Plus que des souvenirs évoquant le passé, les mémoires ont cette capacité de raviver l’essence même des événements ou des personnes disparues qui ont marqué notre histoire.
Je me rappelle cette personne âgée qui se plaisait à me dire : « Une personne n’est jamais morte tant que quelqu’un en fait mémoire dans sa propre vie. » Lui-même en fin de vie et souffrant de solitude, il se remémorait un ami d’enfance qu’il avait connu. Soixante-dix ans plus tard, il le gardait en vie.
J’imagine que ce qu’il cherchait à me dire, c’est quelque chose qui le concernait : « Tant que tu feras mémoire de moi, je ne serai pas mort. » La couverture de laine qu’il m’avait alors offerte quelques jours avant son grand départ me sert aujourd’hui d’aide-mémoire pour le garder vivant.
Nos deuils chevauchent ainsi trois types de mémoires : novembre est là pour nous permettre de les parcourir à notre guise. D’abord, il y a bel et bien la mémoire des souvenirs. Tantôt ces souvenirs nous emprisonnent dans une nostalgie, tantôt elles réveillent des empreintes de bonheurs partagés. Cependant, on doit bien l’admettre, la mélancolie des souvenirs offre bien peu de réconfort quand se profilent les trous de mémoire ou les nuages de l’oubli.
C’est là qu’une seconde mémoire vient à la rescousse : la mémoire du cœur. Celle-ci se revitalise par le réveil des émotions à même un objet, une odeur, un événement ou un lieu qui ressuscite l’amour partagé ou la considération provenant de la personne qui nous a quittés. Faire mémoire de cet amour transforme les sentiments de solitude et d’abandon en espace de mystérieuse communion spirituelle qui nous permet de continuer à recevoir la vie de l’autre, bien au-delà de nos perceptions. La mémoire du cœur ouvre nos sens à reconnaître les multiples clins d’œil d’une présence tout autre.
Là se trouve enfin l’ultime mémoire, celle du corps. Bien que ce soit dans notre corps que nous ressentions le vide d’une absence, c’est pourtant à même notre corps que nous expérimentons l’habitation d’une présence, toute AMOUR, toute faite de CONFIANCE et de FORCE, toute DIVINE.
Une mère ayant perdu tragiquement son fils me partageait son expérience qui, depuis lors, est devenue pour moi source de sagesse et d’enseignement : « Puisque j’ai donné la vie à mon fils, je suis donc toute en lui.

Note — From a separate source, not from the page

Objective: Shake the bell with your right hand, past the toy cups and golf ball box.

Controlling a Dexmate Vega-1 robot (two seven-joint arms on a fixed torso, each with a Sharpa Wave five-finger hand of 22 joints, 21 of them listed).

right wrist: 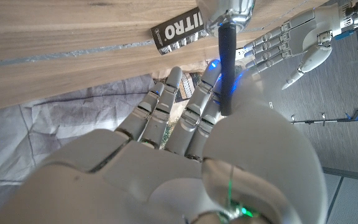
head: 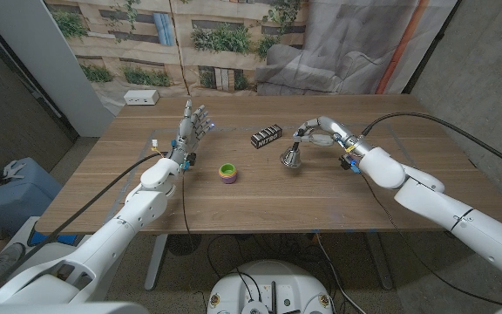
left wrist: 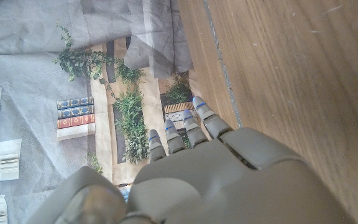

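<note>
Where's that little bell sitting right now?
In the head view the bell stands on the wooden table right of centre, its handle held by the right hand, with the black golf ball box just behind it to the left.

- The surface (head: 260, 196) is brown wood with a smooth, matt grain.
- The bell (head: 291, 157) has a shiny metal body and a matt black handle.
- The golf ball box (head: 267, 136) looks like glossy black card.
- The right hand (head: 314, 131) and left hand (head: 193, 125) are smooth grey plastic.
</note>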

Alors, puisque je crois que mon fils habite le cœur de Dieu, je suis donc déjà au ciel avec lui. » La foi en la vie et en l’amour triomphe ainsi de la douleur de notre peine pour nous garder dans une paix surnaturelle, mais bien réelle.
À la veille de son départ, le Christ dit non seulement à ses disciples « je serai pour toujours avec vous », mais plus encore : « Vous ferez cela en mémoire de moi. » L’évocation de sa Parole, le renouvellement du geste d’un pain d’humanité partagé, et vivre selon son esprit de communion et de compassion, ressuscitent les mémoires et nous habilitent à mettre son héritage au monde à même notre propre corps, notre communauté et notre monde. Il en est ainsi pour toute personne qui a partagé nos vies et qui souhaite nous entraîner dans son espace d’éternité.
Novembre nous donne enfin l’espace pour vivre nos deuils au grand jour des cimetières ou des rituels familiaux ou religieux, tel un ascenseur nous véhiculant entre nos trois espaces de mémoires. Transcendons nos souvenirs et faisons mémoire pour espérer toucher cette présence que seul l’amour peut apporter à même l’intime de nos demeures intérieures. Bon mois des VIVANTS!